Your output should be everything below from the line containing "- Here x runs" down to the line containing "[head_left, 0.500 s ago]", both ends included, copied exactly, with pictures left out.
━━━━━ The records ━━━━━
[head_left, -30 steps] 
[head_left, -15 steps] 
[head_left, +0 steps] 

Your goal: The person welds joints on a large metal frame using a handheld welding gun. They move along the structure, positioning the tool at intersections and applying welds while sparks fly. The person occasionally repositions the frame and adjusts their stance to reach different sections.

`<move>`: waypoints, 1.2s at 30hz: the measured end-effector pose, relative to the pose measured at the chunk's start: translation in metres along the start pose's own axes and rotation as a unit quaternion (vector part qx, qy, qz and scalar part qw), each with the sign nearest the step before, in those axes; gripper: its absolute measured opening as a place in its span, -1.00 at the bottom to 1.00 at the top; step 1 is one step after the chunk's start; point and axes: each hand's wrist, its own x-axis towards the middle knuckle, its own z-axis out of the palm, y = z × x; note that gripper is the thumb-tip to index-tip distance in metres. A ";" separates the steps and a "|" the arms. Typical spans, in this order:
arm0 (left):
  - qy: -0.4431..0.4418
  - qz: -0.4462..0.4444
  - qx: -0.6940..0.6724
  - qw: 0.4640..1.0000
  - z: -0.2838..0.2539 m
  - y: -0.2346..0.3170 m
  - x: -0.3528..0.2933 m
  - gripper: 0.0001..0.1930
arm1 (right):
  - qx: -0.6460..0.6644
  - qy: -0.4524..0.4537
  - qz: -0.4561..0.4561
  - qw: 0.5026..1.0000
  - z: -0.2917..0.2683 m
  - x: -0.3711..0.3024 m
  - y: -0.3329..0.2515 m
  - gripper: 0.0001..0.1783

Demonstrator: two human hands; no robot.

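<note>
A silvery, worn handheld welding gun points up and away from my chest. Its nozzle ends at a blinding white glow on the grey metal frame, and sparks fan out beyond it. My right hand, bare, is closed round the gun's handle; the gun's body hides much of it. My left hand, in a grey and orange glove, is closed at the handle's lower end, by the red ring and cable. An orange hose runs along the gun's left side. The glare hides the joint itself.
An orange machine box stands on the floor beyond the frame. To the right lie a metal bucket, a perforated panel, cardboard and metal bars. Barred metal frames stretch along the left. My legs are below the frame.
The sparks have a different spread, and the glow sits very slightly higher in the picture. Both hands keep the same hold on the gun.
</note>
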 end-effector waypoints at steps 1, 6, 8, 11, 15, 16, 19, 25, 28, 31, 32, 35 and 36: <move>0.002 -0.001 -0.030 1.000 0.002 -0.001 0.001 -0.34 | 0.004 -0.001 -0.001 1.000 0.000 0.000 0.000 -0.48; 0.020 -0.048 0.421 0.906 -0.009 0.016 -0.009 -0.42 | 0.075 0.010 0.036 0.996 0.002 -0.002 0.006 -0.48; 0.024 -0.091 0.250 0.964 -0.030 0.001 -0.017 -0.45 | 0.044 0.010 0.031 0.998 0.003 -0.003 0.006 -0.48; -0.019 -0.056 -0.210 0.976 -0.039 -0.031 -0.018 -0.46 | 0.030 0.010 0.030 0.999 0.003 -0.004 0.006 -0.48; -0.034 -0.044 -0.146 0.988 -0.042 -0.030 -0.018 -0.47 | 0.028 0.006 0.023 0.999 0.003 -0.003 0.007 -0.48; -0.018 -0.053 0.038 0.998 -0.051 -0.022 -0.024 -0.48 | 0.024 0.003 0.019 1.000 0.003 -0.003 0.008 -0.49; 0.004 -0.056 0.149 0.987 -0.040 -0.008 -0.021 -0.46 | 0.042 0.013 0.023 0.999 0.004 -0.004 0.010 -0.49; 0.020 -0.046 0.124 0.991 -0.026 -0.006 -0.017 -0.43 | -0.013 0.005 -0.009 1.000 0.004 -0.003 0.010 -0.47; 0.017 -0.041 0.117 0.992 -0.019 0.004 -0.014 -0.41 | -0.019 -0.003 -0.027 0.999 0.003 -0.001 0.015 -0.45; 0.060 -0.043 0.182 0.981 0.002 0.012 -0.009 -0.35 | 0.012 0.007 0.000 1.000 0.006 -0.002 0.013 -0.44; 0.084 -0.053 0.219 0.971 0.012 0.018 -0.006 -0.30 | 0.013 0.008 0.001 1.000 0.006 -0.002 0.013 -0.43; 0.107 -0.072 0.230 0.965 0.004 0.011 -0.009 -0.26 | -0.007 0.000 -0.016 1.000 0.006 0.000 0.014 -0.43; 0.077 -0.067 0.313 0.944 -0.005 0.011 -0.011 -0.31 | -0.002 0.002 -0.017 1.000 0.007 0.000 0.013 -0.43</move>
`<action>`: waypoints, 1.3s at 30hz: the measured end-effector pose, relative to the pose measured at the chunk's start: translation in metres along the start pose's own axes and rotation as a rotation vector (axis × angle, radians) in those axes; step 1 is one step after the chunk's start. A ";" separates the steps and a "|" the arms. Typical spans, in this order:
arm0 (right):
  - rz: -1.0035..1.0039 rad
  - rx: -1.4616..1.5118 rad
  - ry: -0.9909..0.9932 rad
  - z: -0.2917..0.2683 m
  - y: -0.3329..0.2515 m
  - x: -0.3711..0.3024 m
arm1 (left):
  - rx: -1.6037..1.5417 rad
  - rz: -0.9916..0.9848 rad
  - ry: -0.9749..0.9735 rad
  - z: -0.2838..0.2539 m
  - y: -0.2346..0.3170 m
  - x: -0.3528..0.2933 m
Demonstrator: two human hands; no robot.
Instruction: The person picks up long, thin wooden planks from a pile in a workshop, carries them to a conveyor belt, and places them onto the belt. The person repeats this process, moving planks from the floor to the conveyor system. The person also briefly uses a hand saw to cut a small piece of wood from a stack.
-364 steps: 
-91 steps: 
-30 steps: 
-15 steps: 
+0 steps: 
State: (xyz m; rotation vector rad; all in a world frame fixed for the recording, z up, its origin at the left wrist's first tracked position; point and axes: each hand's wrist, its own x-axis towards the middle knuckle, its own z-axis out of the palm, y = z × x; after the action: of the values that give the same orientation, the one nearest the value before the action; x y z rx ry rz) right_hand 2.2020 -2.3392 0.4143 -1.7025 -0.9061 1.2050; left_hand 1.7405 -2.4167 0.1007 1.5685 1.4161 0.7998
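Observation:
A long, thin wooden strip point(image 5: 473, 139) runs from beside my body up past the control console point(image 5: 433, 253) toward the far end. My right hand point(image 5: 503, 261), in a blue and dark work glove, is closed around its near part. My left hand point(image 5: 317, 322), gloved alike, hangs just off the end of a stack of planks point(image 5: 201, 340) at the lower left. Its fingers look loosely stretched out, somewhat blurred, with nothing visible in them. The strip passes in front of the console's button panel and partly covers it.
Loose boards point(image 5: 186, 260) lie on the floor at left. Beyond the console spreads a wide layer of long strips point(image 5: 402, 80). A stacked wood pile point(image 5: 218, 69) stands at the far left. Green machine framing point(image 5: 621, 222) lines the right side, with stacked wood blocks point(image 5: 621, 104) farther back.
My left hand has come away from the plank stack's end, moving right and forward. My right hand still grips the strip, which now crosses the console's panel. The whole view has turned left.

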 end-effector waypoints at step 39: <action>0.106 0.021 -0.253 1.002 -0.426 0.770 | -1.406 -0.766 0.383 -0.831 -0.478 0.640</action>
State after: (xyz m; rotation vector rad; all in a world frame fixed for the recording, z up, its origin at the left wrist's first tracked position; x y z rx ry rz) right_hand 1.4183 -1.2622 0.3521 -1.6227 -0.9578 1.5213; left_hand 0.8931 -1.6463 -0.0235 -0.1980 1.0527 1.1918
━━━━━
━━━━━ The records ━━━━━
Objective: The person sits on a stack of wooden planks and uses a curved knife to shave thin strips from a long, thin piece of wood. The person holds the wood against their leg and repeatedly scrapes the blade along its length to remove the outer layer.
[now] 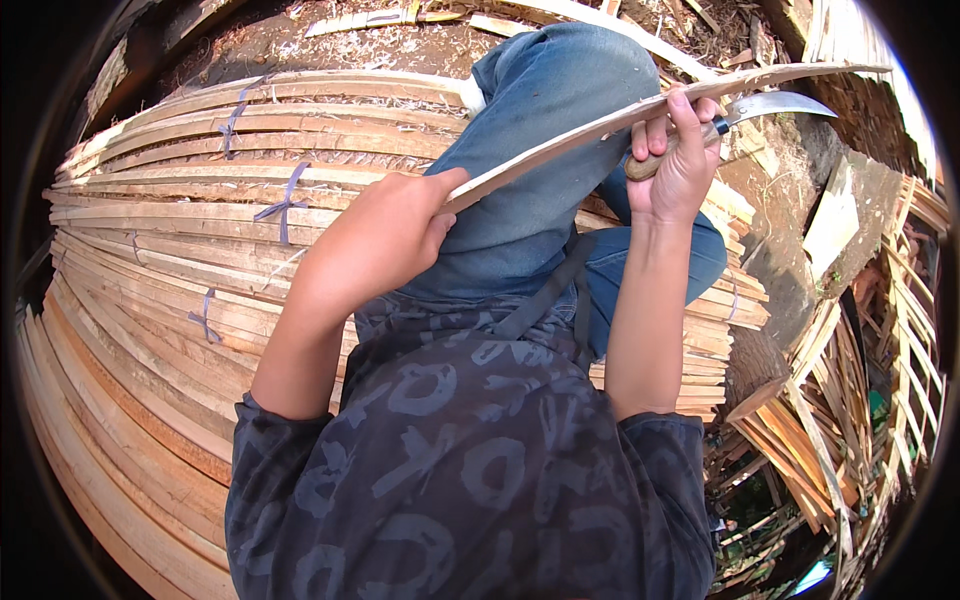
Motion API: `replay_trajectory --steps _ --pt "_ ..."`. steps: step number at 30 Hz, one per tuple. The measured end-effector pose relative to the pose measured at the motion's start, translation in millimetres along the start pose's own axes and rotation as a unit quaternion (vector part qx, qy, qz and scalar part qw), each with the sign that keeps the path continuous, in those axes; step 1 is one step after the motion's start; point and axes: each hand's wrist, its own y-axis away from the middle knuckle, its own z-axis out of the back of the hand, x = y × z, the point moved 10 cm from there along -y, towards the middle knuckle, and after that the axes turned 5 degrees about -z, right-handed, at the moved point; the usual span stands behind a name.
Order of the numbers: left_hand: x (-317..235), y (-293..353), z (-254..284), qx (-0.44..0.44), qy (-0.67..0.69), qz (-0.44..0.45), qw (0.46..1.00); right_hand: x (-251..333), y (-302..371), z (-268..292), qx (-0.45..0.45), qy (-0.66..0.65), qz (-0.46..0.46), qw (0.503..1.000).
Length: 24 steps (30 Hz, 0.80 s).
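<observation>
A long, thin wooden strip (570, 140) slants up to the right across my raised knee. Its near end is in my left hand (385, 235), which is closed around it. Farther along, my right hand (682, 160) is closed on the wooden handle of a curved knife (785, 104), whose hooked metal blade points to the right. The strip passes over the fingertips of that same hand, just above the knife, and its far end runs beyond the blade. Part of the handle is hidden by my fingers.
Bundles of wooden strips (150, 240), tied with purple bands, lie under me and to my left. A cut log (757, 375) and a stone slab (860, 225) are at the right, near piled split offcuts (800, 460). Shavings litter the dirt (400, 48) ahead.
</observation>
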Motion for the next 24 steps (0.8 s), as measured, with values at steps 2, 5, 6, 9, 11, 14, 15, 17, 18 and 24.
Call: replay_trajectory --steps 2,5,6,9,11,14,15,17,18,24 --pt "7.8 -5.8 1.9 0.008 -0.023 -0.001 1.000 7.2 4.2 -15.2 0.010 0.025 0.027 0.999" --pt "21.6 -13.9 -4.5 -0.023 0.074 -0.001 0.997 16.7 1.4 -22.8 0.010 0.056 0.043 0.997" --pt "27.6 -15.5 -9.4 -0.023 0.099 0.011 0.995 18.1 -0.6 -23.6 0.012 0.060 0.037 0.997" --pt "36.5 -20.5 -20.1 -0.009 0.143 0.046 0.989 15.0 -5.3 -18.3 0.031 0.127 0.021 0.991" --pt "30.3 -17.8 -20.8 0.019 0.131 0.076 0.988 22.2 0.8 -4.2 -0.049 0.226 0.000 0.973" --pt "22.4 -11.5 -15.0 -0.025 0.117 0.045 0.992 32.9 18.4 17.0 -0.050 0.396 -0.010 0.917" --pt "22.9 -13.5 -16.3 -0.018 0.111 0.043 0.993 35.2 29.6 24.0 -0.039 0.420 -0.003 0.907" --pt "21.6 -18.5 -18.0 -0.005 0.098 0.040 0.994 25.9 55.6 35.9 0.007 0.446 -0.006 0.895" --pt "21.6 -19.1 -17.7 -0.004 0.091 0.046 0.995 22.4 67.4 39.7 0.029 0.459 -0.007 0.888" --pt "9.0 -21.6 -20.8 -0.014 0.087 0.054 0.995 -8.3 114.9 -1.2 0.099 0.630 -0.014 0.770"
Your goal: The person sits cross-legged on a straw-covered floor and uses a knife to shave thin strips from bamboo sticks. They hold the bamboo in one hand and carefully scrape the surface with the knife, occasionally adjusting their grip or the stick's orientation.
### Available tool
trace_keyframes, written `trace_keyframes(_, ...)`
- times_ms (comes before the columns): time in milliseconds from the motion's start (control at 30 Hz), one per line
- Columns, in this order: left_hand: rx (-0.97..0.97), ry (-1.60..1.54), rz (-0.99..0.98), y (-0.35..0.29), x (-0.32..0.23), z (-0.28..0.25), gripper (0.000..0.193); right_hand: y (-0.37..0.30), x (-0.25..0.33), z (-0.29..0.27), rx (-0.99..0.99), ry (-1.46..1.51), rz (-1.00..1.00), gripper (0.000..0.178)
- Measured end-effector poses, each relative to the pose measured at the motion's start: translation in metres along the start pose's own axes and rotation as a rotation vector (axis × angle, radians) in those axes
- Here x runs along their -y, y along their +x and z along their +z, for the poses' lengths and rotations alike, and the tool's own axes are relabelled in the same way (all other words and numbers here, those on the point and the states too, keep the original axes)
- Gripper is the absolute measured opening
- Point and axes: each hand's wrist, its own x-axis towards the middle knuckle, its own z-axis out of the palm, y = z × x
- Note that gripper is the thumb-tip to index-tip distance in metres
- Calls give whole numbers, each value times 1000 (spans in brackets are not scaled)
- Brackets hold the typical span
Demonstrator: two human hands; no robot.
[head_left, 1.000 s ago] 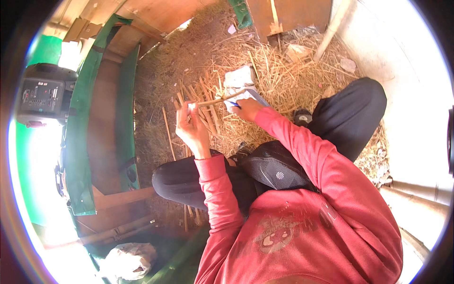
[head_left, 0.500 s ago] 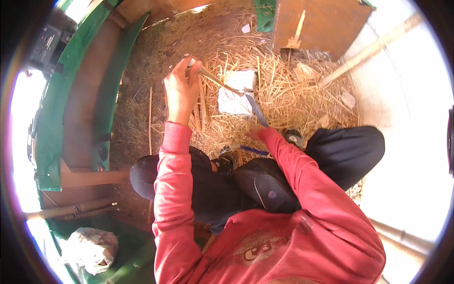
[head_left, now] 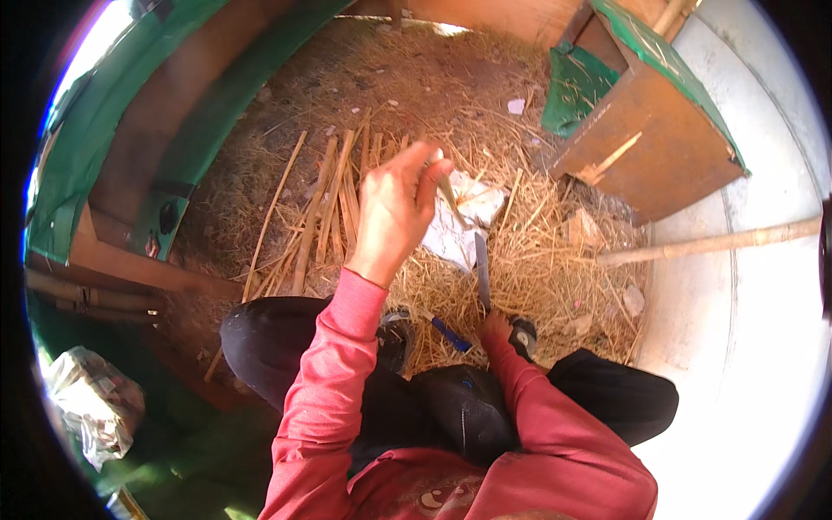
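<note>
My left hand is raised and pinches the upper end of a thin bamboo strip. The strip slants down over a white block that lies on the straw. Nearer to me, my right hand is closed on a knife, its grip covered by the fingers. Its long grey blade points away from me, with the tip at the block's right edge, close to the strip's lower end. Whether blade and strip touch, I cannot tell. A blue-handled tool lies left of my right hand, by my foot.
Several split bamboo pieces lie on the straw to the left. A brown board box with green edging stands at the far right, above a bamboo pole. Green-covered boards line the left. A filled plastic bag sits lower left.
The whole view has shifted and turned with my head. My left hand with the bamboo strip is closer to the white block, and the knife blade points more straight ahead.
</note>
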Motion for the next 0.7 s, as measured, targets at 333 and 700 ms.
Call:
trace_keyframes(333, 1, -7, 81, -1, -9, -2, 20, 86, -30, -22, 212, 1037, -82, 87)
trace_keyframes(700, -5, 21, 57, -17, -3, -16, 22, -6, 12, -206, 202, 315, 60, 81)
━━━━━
◆ Worked solution:
- Here x runs along their -y, y along their +x and z along their +z, for the poses' lengths and rotations alike, and the tool's own axes are relabelled in the same way (all other words and numbers here, those on the point and the states too, keep the original axes)
- Gripper is the absolute measured opening
- Point and axes: each hand's wrist, its own x-axis towards the middle knuckle, its own z-axis out of the palm, y = z × x
- Note that gripper is the thumb-tip to index-tip distance in metres
- Calls give whole numbers, each value times 1000 (spans in brackets are not scaled)
- Brackets hold the typical span
Demonstrator: two human hands; no robot.
[head_left, 1.000 s ago] 
[head_left, 0.500 s ago] 

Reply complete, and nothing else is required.